*Assignment*: Scan the entries below. Report each line where the string "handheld" occurs.

*Exercise inputs*:

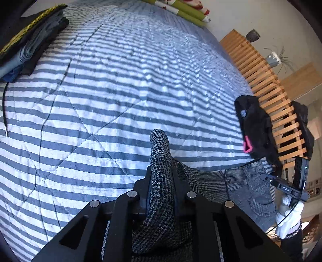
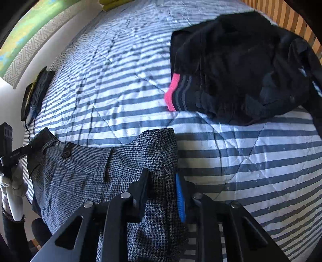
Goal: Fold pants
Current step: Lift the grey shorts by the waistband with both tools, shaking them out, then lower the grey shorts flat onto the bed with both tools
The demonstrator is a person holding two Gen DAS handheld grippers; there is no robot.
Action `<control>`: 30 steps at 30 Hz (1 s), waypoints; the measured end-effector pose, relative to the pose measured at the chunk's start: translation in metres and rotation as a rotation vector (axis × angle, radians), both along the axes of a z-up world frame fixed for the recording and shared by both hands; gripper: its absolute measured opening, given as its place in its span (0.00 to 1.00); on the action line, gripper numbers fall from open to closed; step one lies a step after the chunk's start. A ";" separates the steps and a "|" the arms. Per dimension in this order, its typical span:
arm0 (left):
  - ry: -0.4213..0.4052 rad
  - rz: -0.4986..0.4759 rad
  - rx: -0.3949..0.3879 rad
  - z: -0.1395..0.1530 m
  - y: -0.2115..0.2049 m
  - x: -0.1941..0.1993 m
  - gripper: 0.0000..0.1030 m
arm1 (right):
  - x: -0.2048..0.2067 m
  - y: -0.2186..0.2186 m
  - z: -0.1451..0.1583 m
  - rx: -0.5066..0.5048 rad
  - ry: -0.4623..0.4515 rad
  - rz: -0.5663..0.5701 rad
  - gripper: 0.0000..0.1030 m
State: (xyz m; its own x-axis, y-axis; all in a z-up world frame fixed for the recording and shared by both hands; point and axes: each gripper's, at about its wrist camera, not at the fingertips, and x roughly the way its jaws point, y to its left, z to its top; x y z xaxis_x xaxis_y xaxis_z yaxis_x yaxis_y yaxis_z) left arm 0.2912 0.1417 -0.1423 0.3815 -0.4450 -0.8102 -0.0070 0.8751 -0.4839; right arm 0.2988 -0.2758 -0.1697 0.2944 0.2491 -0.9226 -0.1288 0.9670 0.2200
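Grey houndstooth pants [image 1: 207, 183] hang stretched between my two grippers above a blue-and-white striped bed [image 1: 112, 96]. My left gripper [image 1: 161, 179] is shut on one end of the waistband, a fold of cloth sticking up between its fingers. My right gripper [image 2: 163, 181] is shut on the other end of the pants [image 2: 84, 177], whose button and pocket slit face this camera. The right gripper [image 1: 285, 185] shows at the right edge of the left wrist view, held by a white-gloved hand. At the left edge of the right wrist view I see the left gripper [image 2: 12, 155], also in a gloved hand.
A black garment with a pink tag [image 2: 237, 76] lies on the bed near the wooden slatted frame [image 1: 267, 94]. A stack of folded clothes [image 1: 30, 40] sits at the bed's far left corner. Green patterned pillows [image 1: 181, 10] lie at the head. The striped bed [image 2: 251, 165] spreads below.
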 end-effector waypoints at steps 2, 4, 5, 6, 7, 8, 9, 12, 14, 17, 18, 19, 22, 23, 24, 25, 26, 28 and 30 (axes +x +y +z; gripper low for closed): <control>-0.084 -0.002 0.004 0.040 0.001 -0.013 0.14 | -0.012 -0.001 0.036 0.033 -0.085 0.000 0.16; -0.192 -0.005 0.028 0.092 0.000 -0.028 0.13 | -0.024 -0.003 0.077 0.066 -0.175 -0.006 0.14; -0.243 -0.001 0.030 0.118 0.000 -0.035 0.13 | -0.032 -0.003 0.104 0.077 -0.235 -0.008 0.13; -0.293 0.005 0.027 0.144 0.000 -0.043 0.13 | -0.040 -0.003 0.128 0.081 -0.289 -0.008 0.13; -0.348 0.012 0.024 0.172 0.003 -0.053 0.12 | -0.048 -0.002 0.152 0.090 -0.340 -0.008 0.13; -0.401 0.023 0.026 0.200 0.005 -0.064 0.12 | -0.057 -0.001 0.175 0.097 -0.390 -0.007 0.13; -0.448 0.028 0.027 0.224 0.006 -0.075 0.12 | -0.067 0.002 0.198 0.100 -0.444 -0.009 0.13; -0.569 0.032 0.036 0.287 0.011 -0.116 0.12 | -0.106 0.005 0.258 0.108 -0.587 -0.008 0.12; -0.635 0.031 0.047 0.320 0.012 -0.148 0.12 | -0.131 0.008 0.287 0.117 -0.651 0.001 0.12; -0.718 0.028 0.052 0.354 0.012 -0.192 0.12 | -0.172 0.012 0.321 0.120 -0.735 0.012 0.12; -0.738 0.029 0.052 0.362 0.013 -0.205 0.12 | -0.183 0.014 0.328 0.118 -0.756 0.015 0.12; -0.759 0.027 0.053 0.368 0.014 -0.218 0.12 | -0.193 0.016 0.336 0.117 -0.777 0.022 0.12; -0.791 0.029 0.066 0.383 0.018 -0.242 0.12 | -0.215 0.017 0.349 0.126 -0.811 0.043 0.12; -0.796 0.028 0.072 0.386 0.020 -0.247 0.12 | -0.219 0.018 0.352 0.126 -0.817 0.050 0.12; -0.798 0.028 0.076 0.385 0.022 -0.249 0.12 | -0.220 0.020 0.353 0.126 -0.821 0.058 0.12; -0.797 0.027 0.085 0.385 0.023 -0.248 0.12 | -0.220 0.022 0.353 0.122 -0.821 0.064 0.12; -0.790 0.029 0.097 0.381 0.024 -0.245 0.12 | -0.215 0.025 0.350 0.118 -0.817 0.069 0.12; -0.757 0.032 0.112 0.366 0.027 -0.230 0.12 | -0.202 0.028 0.339 0.117 -0.791 0.075 0.12; -0.701 0.035 0.102 0.341 0.033 -0.202 0.12 | -0.179 0.033 0.323 0.123 -0.745 0.073 0.12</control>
State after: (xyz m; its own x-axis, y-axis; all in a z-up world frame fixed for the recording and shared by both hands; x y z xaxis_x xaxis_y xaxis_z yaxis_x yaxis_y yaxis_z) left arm 0.0889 0.1747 0.1992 0.8410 -0.3582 -0.4056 0.2476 0.9212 -0.3001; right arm 0.1193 -0.2428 0.1534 0.8078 0.3801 -0.4506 -0.3484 0.9244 0.1551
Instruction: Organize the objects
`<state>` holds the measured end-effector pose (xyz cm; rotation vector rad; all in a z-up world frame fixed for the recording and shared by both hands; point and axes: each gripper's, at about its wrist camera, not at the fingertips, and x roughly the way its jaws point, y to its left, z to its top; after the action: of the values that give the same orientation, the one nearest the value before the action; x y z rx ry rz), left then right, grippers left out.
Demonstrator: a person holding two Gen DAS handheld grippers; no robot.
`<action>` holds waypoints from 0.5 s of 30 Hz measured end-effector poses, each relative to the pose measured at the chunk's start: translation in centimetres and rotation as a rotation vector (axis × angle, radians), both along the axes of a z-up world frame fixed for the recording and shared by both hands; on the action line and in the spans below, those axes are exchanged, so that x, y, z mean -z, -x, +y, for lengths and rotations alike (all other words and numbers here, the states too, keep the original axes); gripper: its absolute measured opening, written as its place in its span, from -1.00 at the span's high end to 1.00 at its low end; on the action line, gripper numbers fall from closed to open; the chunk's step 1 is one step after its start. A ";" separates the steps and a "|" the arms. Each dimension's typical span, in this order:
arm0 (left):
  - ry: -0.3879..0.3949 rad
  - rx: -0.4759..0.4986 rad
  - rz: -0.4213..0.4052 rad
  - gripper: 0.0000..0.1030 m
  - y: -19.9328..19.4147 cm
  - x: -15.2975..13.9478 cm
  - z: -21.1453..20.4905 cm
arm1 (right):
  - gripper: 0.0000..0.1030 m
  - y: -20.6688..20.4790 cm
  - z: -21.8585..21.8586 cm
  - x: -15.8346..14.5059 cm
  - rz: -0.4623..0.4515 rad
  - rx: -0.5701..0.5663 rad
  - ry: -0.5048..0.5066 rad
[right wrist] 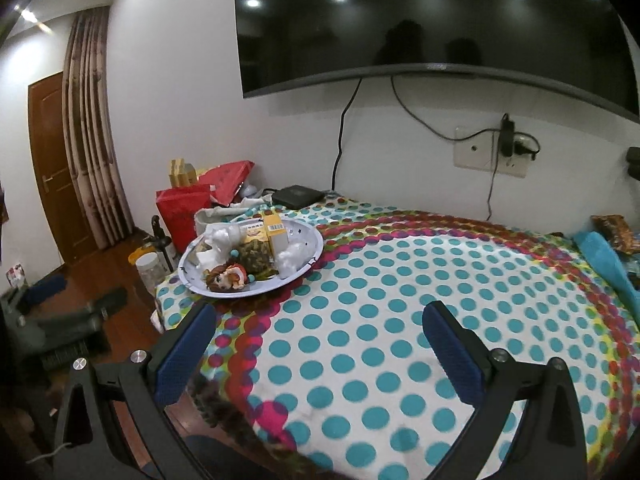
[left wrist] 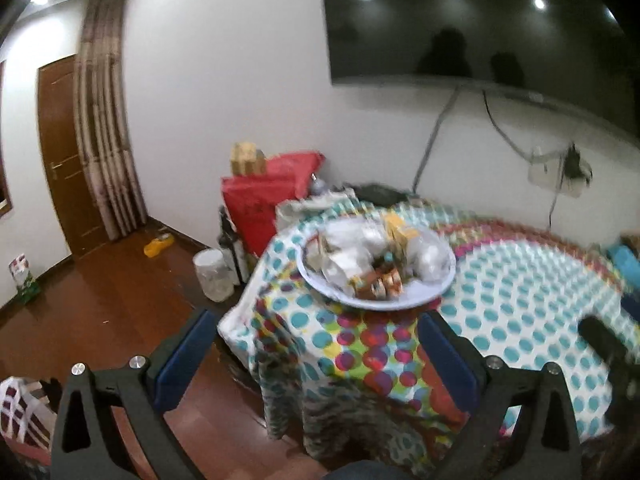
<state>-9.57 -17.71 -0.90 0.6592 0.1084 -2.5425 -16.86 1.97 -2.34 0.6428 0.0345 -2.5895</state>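
A pale round plate [left wrist: 416, 300] sits near the corner of a table under a polka-dot cloth [left wrist: 520, 304]. It is piled with white foam lumps, a yellow box and a small doll. My left gripper [left wrist: 316, 316] hangs open just short of the plate, over the cloth's draped corner, nothing between its blue pads. In the right wrist view the plate [right wrist: 314, 240] lies far left, holding the doll [right wrist: 226, 276], yellow box [right wrist: 276, 232], foam lumps [right wrist: 224, 236] and a dark bag [right wrist: 256, 256]. My right gripper [right wrist: 319, 307] is open above the cloth [right wrist: 400, 320], empty, to the right of the plate.
A black box [right wrist: 298, 194] lies at the table's back edge under a wall TV [right wrist: 400, 20], with cables and a socket [right wrist: 492, 148]. Red bags [right wrist: 184, 208] and a jar [right wrist: 150, 270] stand left of the table. A teal cloth [right wrist: 600, 256] lies at the right.
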 end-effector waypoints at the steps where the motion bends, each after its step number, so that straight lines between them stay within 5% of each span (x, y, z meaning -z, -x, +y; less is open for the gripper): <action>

*Your response*:
The demonstrator is a person holding two Gen DAS handheld grippers; there is no robot.
Demonstrator: a person holding two Gen DAS handheld grippers; no robot.

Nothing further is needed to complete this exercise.